Nunca trabalhei na Folha de S.Paulo e, até 1999, só conhecia Otavio Frias Filho pelos seus textos, entrevistas e notícias envolvendo um dos mais tradicionais jornais do país. Foi no Master em Jornalismo para Editores, em São Paulo, que o professor Carlos Alberto Di Franco apresentou à minha turma o comandante da Folha, a quem os colegas paulistas chamavam de Otavinho.
Nesse mesmo módulo, tivemos uma palestra com o então diretor de Redação do jornal O Estado de São Paulo, Antônio Pimenta Neves. A comparação é inevitável neste momento em que o Brasil amanheceu de luto pela morte de Frias.
Pimenta Neves era a arrogância travestida de erudição. Agressivo nas respostas, passou-me a impressão de ser aquele tipo de sabichão que não aceita ser contestado. Frias, ao contrário, esbanjava simplicidade. Era herdeiro do Grupo Folha, mas falava como um de nós.
Essa abertura me permitiu perguntar se não achava que a Folha tinha ficado muito pasteurizada com textos que pareciam feitos em molde. Para a minha surpresa, ele concordou. Reconheceu erros, admitiu que a Folha tinha ido fundo demais na objetividade e que os textos andavam muito chatos. Notem: estamos falando de 1999.
De Pimenta Neves o Brasil ouviria falar muito nos anos seguintes, não por seu trabalho como jornalista, mas por ter matado a tiros a namorada, Sandra Gomide. Na história, é um personagem de rodapé, protagonista de um dos casos mais emblemáticos de feminicídio e de impunidade.
De Otavinho, o Brasil continuou acompanhando a luta pelo bom jornalismo e, mais recentemente, pelo combate às notícias falsas.
O jornalismo, apesar de suas severas limitações, é uma forma legítima de conhecimento sobre o nível mais imediato da realidade. Para afirmar sua autonomia, precisa cultivar valores, métodos e regras próprios.
OTAVIO FRIAS FILHO
Diretor de Redação da Folha
Dramaturgo, formado em Direito em pós-graduado em Ciências Sociais, dizia-se apaixonado por bons textos. Com a convicção de quem fez da Folha um dos mais respeitados jornais do Brasil, defendia o jornalismo apartidário, independente, plural, crítico e comprometido com essa que, para muitos é uma utopia: a busca da verdade.

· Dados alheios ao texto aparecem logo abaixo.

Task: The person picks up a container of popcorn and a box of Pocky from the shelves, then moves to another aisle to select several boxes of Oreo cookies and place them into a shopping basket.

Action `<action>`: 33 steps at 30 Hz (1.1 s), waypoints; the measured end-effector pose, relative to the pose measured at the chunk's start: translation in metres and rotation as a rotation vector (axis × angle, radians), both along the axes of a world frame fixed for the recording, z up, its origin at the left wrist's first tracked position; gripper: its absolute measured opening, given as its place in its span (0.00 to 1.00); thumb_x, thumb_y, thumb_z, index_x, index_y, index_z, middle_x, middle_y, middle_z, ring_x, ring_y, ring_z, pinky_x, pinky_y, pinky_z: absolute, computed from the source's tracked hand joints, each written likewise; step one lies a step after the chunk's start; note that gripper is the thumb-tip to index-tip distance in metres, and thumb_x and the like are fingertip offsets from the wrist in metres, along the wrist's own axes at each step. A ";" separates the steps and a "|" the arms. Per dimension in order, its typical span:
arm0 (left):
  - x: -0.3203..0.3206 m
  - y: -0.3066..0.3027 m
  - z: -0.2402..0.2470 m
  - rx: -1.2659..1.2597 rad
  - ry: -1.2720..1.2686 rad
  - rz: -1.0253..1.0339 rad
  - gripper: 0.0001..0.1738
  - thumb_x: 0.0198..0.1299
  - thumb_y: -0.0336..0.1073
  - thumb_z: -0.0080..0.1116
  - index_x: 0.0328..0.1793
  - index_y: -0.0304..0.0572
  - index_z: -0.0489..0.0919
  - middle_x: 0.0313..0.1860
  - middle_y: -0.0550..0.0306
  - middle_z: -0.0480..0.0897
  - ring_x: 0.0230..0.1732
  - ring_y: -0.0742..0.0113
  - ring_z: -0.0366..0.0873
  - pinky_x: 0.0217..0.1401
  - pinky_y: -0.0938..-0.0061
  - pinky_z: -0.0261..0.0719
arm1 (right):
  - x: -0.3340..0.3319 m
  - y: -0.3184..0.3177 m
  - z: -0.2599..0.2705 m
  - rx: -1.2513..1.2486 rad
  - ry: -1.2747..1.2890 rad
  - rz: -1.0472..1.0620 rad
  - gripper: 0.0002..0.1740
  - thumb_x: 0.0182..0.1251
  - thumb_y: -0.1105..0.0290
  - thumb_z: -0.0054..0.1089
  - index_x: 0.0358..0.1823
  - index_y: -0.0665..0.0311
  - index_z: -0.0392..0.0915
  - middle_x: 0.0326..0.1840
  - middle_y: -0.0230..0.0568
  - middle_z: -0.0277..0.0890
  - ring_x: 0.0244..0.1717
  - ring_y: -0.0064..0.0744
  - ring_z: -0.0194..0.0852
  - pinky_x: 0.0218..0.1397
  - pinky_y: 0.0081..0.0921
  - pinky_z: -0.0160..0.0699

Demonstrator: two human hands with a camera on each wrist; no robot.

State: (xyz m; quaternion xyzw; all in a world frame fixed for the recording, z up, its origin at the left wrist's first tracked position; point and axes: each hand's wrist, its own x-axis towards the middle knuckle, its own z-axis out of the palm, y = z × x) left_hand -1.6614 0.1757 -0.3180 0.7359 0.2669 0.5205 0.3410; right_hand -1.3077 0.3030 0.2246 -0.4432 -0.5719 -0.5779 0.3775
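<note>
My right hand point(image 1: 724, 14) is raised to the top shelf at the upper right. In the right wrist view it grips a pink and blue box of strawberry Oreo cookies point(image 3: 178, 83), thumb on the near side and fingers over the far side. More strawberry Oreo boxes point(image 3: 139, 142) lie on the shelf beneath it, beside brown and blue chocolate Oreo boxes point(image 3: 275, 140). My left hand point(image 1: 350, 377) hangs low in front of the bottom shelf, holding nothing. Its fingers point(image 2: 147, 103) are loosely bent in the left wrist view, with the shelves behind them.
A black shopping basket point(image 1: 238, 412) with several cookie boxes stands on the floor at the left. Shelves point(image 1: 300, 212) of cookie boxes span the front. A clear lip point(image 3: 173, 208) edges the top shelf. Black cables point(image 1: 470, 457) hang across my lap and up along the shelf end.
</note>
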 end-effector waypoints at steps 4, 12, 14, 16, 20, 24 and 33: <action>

Sob seu comando, a Folha se modernizou na forma e no conteúdo na década de 1980. Foi protagonista na campanha das Diretas Já e se engajou na luta pela redemocratização. Enfrentou o poder com uma coragem singular.
Em 1990, 10 dias depois de tomar posse, o então presidente Fernando Collor mandou a Polícia Federal invadir o jornal, incomodado com o que seus asseclas consideravam oposicionismo da Folha. O episódio está descrito em detalhes no livro Notícias no Planalto, do jornalista Mario Sergio Conti. O jornal saiu mais forte do episódio. Collor não parou de cair até ser enxotado do poder em setembro de 1992.
Uma das frases de Frias, lembrada pela Folha na notícia de sua morte, nesta terça-feira (21), sintetiza esse pensamento acerca do papel da imprensa: "O jornalismo, apesar de suas severas limitações, é uma forma legítima de conhecimento sobre o nível mais imediato da realidade. Para afirmar sua autonomia, precisa cultivar valores, métodos e regras próprios”.
Frias morreu, aos 61 anos, vítima de um câncer de pâncreas. O jornalismo está de luto porque perdeu um defensor da liberdade, da democracia e do jornalismo de qualidade.